On Tue, 10 Dec 2013 09:54:20 -0800 (PST), "
wrote:

On Tuesday, December 10, 2013 11:30:17 AM UTC-5, Jennifer Murphy wrote:
On Tue, 10 Dec 2013 05:45:31 -0800 (PST), "

wrote:



If the box has no neutral, then there is no code compliant
way to make the switch that requires it work. The issue is
that a programmable switch needs to be powered somehow. That
could be by a battery, through the hot and neutral, or by
using the load circuit. The latter is why the other switch
has a minimum load of 25W. Without some kind of minimal load
for a small current to flow through and power the switch even
when it's off, it would have no power. That small current flows
through the bulb when off and it's enough for thw switch, but
so tiny it won't light the bulb at all.


The minimum it said it needed was actually 40W.

Does the switch really draw 40W for its own use?

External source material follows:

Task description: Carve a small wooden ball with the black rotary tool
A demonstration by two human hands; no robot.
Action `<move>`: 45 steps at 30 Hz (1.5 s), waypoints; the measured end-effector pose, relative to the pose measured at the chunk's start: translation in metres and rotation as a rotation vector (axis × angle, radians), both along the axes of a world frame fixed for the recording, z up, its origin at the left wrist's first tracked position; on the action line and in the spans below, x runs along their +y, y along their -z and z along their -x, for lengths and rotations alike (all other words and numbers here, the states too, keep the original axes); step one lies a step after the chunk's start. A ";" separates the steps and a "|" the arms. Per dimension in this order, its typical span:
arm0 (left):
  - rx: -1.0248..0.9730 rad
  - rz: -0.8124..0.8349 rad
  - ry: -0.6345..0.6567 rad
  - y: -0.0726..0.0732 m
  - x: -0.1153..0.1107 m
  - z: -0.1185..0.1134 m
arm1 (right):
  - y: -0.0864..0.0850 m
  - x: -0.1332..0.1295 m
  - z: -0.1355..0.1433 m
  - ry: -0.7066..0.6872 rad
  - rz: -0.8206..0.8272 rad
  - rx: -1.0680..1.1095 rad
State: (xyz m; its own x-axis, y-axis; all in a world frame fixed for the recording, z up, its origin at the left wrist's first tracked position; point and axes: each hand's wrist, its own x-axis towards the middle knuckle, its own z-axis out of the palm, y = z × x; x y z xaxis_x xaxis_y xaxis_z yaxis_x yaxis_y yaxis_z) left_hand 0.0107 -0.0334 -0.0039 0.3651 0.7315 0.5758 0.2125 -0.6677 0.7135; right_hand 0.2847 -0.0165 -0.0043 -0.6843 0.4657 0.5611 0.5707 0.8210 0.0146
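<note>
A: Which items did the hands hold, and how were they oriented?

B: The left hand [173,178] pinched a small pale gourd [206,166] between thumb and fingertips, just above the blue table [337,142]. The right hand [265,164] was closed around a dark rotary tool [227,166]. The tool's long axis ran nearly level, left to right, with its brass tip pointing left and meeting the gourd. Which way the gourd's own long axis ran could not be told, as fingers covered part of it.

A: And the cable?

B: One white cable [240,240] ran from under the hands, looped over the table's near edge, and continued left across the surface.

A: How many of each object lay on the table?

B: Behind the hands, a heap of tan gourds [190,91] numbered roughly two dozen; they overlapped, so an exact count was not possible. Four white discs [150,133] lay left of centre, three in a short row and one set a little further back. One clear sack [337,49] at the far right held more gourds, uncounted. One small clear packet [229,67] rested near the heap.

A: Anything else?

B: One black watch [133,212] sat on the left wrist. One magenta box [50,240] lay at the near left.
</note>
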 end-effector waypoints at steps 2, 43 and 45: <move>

No, it draws negligible amount of power. If it drew
40W the box would over heat. It's just that with no
neutral, the switch winds up getting it's power in
series with whatever the load is. With too small of a
load, the switch can't get the necessary voltage/current
that it needs.


If the switch obnly needs a fraction of a watt to operate, why does it
say that the load must be at least 40W? Why couldn't it get ebnough
power with a 5W bulb as the load. 5W is much larger than a fraction of a
watt.

I should have paid closer attention in freshman physics.